I suggest you remove everything from /etc/make.conf and try again. A whole bunch of them shouldn't even be in make.conf (almost all of the NO_* options have been deprecated a really long time ago).

But besides that, why are you running a custom kernel to begin with? There's rarely a reason for it nowadays. So I would recommend switching back to GENERIC and simply use freebsd-update(8) to keep everything updated.


----------



## urbanriot (May 22, 2018)

SirDice said:


> I suggest you remove everything from /etc/make.conf and try again. A whole bunch of them shouldn't even be in make.conf (almost all of the NO_* options have been deprecated a really long time ago).



I've carried that make.conf through many kernel builds over the years and haven't reviewed it since, which I'll do shortly to determine which items are deprecated and which are not. However FreeBSD 11.1-RELEASE-p6 had no issues with these so something has changed between p6 and p10 where one of these variables is breaking a kernel compile.

As for why building a customer kernel, that's an odd question especially since it's in the FreeBSD handbook however the primary reason was it didn't make sense to compile into the kernel a majority of  hardware that will never be used along with a significant list of options.
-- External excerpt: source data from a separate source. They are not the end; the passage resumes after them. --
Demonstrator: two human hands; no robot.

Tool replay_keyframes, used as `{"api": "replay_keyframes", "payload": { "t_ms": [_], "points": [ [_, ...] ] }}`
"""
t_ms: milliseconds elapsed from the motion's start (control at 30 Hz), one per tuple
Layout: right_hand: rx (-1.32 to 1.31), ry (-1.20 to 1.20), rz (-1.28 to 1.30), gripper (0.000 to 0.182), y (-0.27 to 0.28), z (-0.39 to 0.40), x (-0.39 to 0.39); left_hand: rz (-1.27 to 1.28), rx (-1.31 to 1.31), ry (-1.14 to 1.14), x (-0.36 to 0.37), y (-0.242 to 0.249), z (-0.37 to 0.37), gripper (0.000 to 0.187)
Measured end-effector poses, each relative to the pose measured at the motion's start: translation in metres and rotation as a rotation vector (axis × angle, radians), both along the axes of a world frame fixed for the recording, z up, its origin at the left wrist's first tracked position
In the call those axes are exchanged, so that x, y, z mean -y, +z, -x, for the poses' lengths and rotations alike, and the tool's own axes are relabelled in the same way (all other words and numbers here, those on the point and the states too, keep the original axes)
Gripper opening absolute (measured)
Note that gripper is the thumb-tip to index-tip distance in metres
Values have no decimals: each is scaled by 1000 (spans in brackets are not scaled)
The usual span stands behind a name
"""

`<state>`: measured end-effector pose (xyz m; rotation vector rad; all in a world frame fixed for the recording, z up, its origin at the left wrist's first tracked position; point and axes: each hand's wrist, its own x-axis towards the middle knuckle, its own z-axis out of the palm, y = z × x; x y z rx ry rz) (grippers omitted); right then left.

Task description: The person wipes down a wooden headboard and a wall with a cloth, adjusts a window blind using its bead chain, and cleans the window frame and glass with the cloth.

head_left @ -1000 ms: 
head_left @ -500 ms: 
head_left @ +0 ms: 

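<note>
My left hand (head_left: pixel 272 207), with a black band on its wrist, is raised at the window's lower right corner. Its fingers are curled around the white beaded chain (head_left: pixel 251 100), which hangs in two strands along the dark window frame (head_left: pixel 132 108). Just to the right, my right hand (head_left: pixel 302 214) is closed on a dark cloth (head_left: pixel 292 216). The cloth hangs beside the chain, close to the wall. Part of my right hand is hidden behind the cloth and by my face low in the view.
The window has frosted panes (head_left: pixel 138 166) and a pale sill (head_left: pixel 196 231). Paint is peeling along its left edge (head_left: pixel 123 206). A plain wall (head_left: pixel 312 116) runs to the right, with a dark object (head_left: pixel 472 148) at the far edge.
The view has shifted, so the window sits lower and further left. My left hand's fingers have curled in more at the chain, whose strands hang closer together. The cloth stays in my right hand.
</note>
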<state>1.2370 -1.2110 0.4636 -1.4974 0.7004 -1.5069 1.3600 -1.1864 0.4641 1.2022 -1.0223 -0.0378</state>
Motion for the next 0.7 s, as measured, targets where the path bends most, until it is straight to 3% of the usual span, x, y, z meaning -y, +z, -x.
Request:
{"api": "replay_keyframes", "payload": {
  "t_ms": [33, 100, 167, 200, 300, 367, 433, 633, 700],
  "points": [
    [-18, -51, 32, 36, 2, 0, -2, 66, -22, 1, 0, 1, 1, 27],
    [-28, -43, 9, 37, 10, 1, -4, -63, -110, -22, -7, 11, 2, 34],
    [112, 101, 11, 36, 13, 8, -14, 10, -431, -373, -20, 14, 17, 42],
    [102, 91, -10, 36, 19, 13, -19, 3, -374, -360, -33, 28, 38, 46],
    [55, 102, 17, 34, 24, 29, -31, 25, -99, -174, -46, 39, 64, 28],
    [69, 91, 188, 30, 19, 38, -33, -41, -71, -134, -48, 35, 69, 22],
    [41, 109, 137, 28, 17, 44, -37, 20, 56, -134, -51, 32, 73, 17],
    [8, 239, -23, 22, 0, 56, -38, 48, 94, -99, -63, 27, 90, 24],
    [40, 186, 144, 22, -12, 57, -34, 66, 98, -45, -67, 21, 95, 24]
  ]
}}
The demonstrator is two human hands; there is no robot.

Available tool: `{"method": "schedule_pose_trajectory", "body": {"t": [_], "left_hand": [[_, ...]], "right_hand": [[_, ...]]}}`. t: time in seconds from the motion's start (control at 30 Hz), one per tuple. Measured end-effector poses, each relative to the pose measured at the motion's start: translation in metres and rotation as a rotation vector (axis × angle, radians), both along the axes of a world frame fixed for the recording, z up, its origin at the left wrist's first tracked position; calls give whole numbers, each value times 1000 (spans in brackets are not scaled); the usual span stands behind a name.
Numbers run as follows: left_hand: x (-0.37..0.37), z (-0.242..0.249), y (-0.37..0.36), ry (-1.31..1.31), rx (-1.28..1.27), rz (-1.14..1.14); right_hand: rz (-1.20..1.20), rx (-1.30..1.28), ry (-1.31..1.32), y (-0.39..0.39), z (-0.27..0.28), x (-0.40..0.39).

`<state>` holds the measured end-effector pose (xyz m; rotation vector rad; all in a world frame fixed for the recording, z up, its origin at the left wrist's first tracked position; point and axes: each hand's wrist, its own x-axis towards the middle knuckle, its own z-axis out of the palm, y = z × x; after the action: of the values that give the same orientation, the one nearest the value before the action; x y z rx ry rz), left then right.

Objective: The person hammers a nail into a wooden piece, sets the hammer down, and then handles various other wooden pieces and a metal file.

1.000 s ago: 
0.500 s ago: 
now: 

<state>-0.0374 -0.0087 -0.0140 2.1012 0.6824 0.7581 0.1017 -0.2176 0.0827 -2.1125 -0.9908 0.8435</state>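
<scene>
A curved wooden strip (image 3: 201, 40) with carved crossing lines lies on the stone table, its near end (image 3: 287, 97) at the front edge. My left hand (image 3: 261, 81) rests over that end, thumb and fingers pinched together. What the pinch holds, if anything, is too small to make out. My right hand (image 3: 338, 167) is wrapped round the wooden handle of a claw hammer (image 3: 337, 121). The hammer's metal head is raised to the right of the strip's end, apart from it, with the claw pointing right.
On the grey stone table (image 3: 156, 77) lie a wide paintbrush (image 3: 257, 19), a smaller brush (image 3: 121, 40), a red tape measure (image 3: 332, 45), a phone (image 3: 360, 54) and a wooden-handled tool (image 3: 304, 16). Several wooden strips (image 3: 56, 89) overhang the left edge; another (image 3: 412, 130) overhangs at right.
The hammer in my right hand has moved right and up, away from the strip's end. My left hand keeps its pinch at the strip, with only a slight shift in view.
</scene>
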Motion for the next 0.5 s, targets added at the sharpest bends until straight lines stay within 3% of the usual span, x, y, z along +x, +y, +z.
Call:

That and it loads faster on a reboot off firmware when the kernel is slimmed down significantly.

I'll try a build without the make.conf


----------



## SirDice (May 22, 2018)

urbanriot said:


> As for why building a customer kernel, that's an odd question especially since it's in the FreeBSD handbook


Just because you _can_, doesn't mean you _should_.



urbanriot said:


> That and it loads faster on a reboot off firmware when the kernel is slimmed down significantly.


Most of the time a significant portion of the boot time is caused by the BIOS POST. It's really not going to decrease significantly, we're talking about a difference of a few milliseconds here. And from all the options you tried to disable through make.conf none of them actually have an influence on the kernel.


----------



## urbanriot (May 22, 2018)

SirDice said:


> And from all the options you tried to disable through make.conf none of them actually have an influence on the kernel.



Of course, which is why the issue still exists. 

I'm finding more people with the same errors on various forums, a few here, a few on pfsense forums, and elsewhere. Any other ideas on what's influencing these kernel compile errors?


----------



## SirDice (May 22, 2018)

Because a lot of users try to "optimize" things by adding all sorts of useless and dangerous options to make.conf. This may have been useful in the past, on modern FreeBSD versions however they're not needed and are likely to break things.


----------



## zirias@ (May 22, 2018)

urbanriot said:


> Of course, which is why the issue still exists.


They won't have any influence on the kernel itself, no .. kernel build options aren't read from make.conf, but they could break something else, leading to your build problems.

I have to second SirDice here, disabling options for the kernel doesn't make any sense most of the time. Embedded systems or specially hardened configs could be exceptions.

It could make sense to disable options for the base system, but be careful here as well, it's easy to break the system. This can be done from make.conf, but src.conf would be the better place.


----------



## urbanriot (May 23, 2018)

... personal philosophical beliefs aside, any insight into the actual errors?


----------



## Datapanic (May 23, 2018)

> I'll try a build without the make.conf



Well?


----------



## urbanriot (May 23, 2018)

urbanriot said:


> the issue still exists.


----------



## SirDice (May 23, 2018)

Few things to try, in order:

 `rm /etc/make.conf /etc/src.conf`
 `make -C /usr/src/ clean`
 `make -C /usr/src buildworld buildkernel`
If you run into problems always try again with a clean build and try to build the GENERIC kernel. If GENERIC builds properly but your custom kernel does not the issue is most likely in your kernel config (typically caused by missing options or devices).


----------



## ShelLuser (May 23, 2018)

You purged your source folder, but what did you do with /usr/obj?

Skip this, and just follow SirDice message above me (I've been ninja'd  ).


----------